Return the lines from the line containing "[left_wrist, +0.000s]" through the last line of the material below, exactly as they appear and with no others.

▶ [Available data]

----------

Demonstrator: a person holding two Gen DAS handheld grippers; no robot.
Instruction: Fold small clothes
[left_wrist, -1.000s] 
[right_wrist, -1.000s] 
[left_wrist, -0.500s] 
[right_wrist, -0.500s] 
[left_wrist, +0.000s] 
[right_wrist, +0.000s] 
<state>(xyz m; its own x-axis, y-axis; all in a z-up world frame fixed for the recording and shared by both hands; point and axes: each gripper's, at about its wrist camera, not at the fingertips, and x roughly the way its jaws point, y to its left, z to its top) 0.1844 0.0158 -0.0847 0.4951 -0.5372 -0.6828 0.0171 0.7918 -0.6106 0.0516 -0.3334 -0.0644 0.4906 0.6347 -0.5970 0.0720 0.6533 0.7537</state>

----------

▶ [Answer for the task]
[left_wrist, +0.000s] 
[right_wrist, +0.000s] 
<state>(xyz m; its own x-axis, y-axis; all in a z-up world frame fixed for the recording and shared by both hands; point and axes: each gripper's, at about its wrist camera, not at the fingertips, and x roughly the way its jaws point, y to its left, z to its top) 0.1844 0.0158 -0.0847 0.4951 -0.5372 -0.6828 0.0171 0.7918 -0.6106 0.0516 -0.3334 -0.0644 0.4906 0.6347 -0.5970 0.0720 0.6533 0.7537</state>

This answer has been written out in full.